And after she finished this almost casual sentence, they were silent again. Returning to the position of watching, each partaking in their unique form of voyeurism as their eyes were glued to the cash, a voyeurism that brushes on the verge of action and yet, cannot move, destined to be deprived in distance.

“Bill collector.” She repeated. The phrase hung in her head like an old echo from her other life, the life drawn thinly by a pen. And she shuddered at the mundane realism, she shuddered at the darkness of a life that should have brought excitement but had only brought it’s own form of boredom. She walked the streets at night, hands gesturing toward danger, inviting danger the same way hands run down the sharp edge of a knife and manage never to get cut. She paid rent. She paid bills. She watched television, ate cereal, washed the dishes, brushed her teeth, like everyone else and yet she was different, different but still the same.

But not anymore. There was a dead man, a dead body, a body like a lump of dark earth. There was a strange blue haired boy and then there was the pile of money, still warm from its extraction from the dead man’s flesh. Her life was different. The pen now lingers.

“There’s so much money here. We should take it.” She suggests. She lifts her eyes to the boy. He is watching her. His gaze is wide and desperate. And she can’t tell if he agrees or disagrees. She waits but he says nothing.

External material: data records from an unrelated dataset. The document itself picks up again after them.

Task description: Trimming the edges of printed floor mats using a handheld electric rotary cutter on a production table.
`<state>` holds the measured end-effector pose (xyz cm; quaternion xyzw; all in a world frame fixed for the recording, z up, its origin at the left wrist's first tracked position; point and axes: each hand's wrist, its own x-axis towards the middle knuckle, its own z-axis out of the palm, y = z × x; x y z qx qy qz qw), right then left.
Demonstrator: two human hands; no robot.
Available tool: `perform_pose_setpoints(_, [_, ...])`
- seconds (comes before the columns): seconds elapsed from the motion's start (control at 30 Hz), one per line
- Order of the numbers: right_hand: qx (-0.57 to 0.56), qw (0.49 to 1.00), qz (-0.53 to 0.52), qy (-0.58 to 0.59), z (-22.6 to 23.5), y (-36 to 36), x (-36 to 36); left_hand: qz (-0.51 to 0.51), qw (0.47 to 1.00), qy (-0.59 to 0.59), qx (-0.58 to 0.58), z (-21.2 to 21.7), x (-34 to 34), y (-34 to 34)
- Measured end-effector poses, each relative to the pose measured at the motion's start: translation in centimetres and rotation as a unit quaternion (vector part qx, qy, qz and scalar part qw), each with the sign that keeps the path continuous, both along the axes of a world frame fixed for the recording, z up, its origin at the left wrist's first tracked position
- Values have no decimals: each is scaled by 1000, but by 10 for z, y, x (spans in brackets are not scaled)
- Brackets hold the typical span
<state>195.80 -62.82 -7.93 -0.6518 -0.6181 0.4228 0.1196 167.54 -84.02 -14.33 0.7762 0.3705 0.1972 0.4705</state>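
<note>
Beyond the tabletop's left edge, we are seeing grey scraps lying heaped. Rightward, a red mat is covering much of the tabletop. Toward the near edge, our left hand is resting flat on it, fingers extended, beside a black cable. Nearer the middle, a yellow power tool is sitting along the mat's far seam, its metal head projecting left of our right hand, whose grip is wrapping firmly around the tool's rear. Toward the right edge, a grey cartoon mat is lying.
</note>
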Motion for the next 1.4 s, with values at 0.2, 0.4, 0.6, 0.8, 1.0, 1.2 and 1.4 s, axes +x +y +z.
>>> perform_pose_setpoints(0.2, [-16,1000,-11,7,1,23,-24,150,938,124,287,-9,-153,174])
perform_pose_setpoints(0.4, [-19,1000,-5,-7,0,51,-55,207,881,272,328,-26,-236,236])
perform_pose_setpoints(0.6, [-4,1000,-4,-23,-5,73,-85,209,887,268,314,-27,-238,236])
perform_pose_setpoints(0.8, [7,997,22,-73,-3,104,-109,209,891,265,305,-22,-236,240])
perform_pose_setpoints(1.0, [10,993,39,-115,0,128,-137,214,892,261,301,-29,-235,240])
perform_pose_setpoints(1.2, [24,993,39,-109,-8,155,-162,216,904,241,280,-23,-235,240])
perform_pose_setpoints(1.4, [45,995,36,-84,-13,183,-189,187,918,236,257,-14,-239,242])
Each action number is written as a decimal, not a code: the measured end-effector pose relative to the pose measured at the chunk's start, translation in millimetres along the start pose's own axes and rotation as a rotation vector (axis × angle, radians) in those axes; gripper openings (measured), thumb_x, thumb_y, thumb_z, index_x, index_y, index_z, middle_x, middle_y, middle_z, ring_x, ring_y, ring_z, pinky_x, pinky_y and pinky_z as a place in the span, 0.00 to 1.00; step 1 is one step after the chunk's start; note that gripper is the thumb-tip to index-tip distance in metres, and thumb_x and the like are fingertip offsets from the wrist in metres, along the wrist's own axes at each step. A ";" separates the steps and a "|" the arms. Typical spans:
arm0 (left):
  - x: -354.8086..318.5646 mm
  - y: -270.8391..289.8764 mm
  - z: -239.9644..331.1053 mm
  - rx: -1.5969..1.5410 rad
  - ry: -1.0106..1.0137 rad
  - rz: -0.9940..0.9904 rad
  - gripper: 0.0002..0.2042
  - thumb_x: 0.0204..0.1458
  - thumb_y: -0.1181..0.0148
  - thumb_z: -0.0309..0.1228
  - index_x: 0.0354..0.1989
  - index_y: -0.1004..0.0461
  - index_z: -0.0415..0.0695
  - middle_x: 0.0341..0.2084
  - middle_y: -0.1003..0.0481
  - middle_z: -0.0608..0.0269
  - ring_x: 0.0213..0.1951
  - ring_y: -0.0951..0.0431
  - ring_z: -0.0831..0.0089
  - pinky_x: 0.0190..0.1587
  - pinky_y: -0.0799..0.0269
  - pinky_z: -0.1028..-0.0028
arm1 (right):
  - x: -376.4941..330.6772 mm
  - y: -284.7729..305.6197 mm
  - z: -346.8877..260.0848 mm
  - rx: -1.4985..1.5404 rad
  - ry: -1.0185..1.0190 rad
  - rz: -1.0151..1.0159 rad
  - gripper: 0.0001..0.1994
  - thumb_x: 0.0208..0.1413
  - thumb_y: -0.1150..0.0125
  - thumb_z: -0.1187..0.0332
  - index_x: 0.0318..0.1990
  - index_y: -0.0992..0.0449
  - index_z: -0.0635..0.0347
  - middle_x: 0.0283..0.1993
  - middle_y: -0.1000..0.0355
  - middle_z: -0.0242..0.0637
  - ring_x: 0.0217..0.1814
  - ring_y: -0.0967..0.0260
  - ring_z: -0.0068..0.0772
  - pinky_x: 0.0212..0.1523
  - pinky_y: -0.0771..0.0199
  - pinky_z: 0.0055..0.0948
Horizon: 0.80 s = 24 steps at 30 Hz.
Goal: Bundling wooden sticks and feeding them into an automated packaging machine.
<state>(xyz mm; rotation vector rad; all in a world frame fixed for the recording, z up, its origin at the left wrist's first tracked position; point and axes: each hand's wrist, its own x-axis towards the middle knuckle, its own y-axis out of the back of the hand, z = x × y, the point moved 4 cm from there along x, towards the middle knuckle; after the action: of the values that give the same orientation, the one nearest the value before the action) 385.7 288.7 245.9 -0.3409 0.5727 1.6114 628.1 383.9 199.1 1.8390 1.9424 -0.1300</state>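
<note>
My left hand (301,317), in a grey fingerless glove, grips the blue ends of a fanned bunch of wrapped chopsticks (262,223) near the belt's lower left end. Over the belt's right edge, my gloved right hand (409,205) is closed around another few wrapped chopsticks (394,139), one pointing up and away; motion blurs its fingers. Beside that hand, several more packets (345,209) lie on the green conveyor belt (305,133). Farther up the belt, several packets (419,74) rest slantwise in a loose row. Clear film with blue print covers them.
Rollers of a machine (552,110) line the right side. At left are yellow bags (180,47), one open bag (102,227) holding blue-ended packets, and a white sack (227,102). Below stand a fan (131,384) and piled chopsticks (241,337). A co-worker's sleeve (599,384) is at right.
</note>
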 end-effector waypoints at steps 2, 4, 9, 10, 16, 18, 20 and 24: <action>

“I-I” She pushes her lips inward, bites down slightly and manages to say: “I could really use the money. No, I really need money.”

Silence.

“You don’t understand.”

“No, I understand.”

Relief.

“Good….thanks.”

Silence.

“How about you? Do you need money?”

From the field of vision, the space between them is like the low point in a valley. The cement of river cutting through the body of a mountain, creating twin hills. They lean toward each other, bent heads almost touching. One curving hill tipped with black, the other with blue.

“Yes.” A small word, soft even, delicate as it concedes.

“You can probably guess what I do. Why I know him, know guys like him.” She is opening up to him the way a morning glory opens and he raises his eyes, willingly following her to the belly of the bud. And she can tell that he wants to understand. The urgency revealed in the stillness of his gaze as he raises his head parallel to hers.

“Yes.” Soft.

“You don’t have to pity me.”

“Yes.”

“There’s no reason to.”

“I know.”

“I’m sure your job is just as bad. I’m sure your life is just as disappointingly dull.”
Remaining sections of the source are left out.